Twitter permanently suspended Trump from Twitter on January 8, 2021, two days after the insurrection waged by Trump supporters on the US Capitol on January 6.
Another Trump-era case ends with a whimper: SCOTUS declares the fight over whether Trump could block critics on Twitter moot. The court did vacate the 2nd Circuit opinion on this, which had ruled against Trump (see: https://t.co/hk761Ms8a4) https://t.co/sNVt2amewV pic.twitter.com/K1TukxVHxa
— Zoe Tillman (@ZoeTillman) April 5, 2021
The case, the first of its kind, began in 2017 when the Knight First Amendment Institute at Columbia University, representing seven Twitter users who had been blocked by Trump, sued the Trump administration for the actions on First Amendment grounds.

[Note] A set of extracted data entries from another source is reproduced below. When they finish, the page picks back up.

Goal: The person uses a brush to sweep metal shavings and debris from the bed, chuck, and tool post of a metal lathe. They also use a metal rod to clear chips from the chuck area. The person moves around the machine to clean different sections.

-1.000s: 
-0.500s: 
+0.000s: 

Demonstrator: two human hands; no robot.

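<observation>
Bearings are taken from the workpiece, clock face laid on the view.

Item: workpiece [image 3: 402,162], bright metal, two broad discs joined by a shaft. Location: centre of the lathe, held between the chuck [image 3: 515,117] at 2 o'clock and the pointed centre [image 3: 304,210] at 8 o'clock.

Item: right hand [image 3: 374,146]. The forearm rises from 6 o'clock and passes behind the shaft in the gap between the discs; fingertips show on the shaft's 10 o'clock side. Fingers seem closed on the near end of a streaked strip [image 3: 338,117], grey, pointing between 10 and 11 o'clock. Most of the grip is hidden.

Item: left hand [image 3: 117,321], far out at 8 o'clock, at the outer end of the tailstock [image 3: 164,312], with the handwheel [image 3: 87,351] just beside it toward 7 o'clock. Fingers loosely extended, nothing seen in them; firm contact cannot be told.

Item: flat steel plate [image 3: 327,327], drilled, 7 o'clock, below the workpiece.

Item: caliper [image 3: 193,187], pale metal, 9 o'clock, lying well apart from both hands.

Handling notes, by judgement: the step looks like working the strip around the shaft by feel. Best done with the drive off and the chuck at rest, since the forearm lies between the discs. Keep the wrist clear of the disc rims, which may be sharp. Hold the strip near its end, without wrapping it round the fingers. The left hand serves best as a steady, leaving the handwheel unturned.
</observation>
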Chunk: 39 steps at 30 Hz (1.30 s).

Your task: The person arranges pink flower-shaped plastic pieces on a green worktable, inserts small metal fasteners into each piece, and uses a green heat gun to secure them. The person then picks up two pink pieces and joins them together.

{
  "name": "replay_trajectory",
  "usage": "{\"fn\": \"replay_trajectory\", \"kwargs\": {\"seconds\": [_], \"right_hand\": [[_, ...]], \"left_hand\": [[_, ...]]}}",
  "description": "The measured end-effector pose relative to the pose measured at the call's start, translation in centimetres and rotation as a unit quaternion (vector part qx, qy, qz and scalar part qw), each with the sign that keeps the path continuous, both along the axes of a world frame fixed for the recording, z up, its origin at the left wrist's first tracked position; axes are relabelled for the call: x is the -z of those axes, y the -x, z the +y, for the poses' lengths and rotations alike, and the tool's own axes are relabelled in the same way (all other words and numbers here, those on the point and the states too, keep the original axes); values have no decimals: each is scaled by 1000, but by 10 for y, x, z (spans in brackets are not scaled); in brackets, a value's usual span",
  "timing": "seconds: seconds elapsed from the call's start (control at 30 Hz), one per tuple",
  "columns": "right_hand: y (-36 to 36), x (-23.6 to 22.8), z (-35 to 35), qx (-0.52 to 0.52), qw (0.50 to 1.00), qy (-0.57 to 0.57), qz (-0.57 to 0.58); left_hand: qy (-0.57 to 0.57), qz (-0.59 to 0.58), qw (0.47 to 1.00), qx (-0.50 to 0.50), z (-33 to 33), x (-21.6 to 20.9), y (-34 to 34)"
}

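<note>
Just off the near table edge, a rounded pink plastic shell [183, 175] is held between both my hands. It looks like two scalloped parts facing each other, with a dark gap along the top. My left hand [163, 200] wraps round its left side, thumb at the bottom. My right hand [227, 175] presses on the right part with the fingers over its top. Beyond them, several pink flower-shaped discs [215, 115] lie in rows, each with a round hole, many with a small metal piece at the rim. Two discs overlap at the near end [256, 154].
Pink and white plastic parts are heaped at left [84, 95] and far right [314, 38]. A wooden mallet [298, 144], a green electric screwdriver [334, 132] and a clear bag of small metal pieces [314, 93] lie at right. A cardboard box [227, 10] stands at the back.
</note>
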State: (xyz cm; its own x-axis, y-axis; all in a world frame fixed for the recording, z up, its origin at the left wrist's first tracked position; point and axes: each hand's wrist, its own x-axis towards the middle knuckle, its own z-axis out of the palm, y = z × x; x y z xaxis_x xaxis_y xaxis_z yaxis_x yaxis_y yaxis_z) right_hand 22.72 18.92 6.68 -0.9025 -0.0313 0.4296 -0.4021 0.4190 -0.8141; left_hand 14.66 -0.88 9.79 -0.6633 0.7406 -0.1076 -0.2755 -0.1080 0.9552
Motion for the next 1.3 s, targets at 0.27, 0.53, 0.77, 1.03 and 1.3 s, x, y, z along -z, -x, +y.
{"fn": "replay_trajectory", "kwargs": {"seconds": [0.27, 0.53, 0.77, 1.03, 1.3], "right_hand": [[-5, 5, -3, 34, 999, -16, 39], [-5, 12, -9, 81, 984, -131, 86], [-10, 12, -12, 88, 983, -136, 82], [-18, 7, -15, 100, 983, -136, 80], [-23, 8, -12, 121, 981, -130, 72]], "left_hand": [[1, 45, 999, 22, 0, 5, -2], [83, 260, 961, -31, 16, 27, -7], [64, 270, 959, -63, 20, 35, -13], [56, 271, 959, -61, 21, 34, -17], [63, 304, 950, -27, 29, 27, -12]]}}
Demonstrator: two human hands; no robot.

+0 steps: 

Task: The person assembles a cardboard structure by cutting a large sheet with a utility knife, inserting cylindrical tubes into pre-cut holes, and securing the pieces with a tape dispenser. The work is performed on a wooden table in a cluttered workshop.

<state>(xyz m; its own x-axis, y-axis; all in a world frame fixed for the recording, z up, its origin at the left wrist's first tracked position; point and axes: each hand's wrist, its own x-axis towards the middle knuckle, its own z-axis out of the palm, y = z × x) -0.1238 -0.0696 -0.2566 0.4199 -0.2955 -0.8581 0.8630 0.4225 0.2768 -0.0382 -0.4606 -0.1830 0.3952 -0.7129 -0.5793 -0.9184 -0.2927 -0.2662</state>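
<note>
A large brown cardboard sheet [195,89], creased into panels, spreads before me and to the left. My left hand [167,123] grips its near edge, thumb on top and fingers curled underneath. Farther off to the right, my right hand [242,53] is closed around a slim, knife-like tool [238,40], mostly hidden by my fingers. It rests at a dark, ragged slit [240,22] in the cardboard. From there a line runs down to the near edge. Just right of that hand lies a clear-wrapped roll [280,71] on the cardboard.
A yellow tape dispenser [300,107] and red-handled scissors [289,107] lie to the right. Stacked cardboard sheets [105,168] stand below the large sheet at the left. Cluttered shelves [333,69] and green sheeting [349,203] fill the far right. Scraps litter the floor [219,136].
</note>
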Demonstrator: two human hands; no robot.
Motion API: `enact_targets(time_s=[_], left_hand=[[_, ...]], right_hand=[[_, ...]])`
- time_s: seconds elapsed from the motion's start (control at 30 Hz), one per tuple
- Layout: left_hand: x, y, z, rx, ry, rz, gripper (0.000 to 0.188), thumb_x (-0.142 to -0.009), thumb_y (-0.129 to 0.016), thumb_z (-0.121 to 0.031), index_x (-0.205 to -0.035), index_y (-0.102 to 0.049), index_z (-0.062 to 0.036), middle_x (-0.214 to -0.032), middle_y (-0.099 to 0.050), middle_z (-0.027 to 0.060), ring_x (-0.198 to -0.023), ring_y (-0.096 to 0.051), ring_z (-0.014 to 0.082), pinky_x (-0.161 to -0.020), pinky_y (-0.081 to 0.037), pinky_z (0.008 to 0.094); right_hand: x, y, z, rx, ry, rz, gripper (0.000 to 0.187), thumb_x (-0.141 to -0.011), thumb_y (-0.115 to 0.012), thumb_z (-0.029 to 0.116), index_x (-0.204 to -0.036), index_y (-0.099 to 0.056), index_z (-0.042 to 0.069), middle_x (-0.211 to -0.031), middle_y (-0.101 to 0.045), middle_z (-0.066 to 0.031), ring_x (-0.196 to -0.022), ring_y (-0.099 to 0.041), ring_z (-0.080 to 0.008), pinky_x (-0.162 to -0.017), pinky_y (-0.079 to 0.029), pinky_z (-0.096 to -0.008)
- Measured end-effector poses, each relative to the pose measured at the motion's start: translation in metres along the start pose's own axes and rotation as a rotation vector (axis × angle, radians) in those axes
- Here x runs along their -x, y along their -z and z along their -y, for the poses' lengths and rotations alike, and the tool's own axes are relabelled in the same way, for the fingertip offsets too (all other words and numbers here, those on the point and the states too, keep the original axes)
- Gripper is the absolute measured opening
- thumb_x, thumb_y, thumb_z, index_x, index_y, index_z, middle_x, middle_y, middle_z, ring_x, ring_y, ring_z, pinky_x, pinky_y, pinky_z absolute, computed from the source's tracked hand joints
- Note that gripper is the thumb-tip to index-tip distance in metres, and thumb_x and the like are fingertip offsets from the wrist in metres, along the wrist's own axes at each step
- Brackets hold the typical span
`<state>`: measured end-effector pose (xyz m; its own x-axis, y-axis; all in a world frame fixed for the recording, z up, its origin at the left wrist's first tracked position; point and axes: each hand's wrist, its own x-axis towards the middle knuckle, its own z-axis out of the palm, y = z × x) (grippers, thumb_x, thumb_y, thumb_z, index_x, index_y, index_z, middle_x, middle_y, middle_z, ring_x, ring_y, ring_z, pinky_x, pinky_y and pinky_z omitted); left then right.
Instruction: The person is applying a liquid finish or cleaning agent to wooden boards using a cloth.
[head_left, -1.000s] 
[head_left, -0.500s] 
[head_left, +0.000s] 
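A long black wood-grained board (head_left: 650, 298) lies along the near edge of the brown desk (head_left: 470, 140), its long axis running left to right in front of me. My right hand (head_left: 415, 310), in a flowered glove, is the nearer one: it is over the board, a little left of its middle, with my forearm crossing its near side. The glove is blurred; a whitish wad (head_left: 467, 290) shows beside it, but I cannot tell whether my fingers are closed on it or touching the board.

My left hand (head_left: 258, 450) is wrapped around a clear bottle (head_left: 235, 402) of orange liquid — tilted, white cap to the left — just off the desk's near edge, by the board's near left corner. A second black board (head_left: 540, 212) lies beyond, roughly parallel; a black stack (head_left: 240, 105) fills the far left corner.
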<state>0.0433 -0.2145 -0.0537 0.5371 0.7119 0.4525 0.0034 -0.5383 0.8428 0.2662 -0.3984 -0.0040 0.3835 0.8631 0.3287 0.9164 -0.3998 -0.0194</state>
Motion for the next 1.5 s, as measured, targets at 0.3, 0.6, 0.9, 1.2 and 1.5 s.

Trump posted official presidential statements, policy changes, and proclamations from his Twitter account, making it a “public forum” and blocking Twitter users abridged their First Amendment right to petition their government for redress, the Knight Institute argued.
In Trump’s defense, the Department of Justice said that because the former president was blocking users from a personal account, taking legal action against it would be akin to violating his personal property rights.
District court judge Naomi Reice Buchwald ruled in the Knight Institute’s favor in May 2018, finding that because Trump’s Twitter feed was “a designated public forum,” Trump had, in fact, violated the First Amendment by blocking users.
Her decision was affirmed by a three-judge panel of the 2nd Circuit on appeal in 2019. The full nine-judge panel of the 2nd Circuit declined to rehear the case en banc — or as a whole circuit court — in March 2020. The Trump administration then petitioned the Supreme Court for a writ of certiorari — petitioning the court to review the case — in August 2020.
The people Trump had blocked included activists, journalists, and celebrity Chrissy Teigen, who built up a following partly through her strongly-worded retorts at the president, including calling him “a p—- a– b—-” at one point in 2019.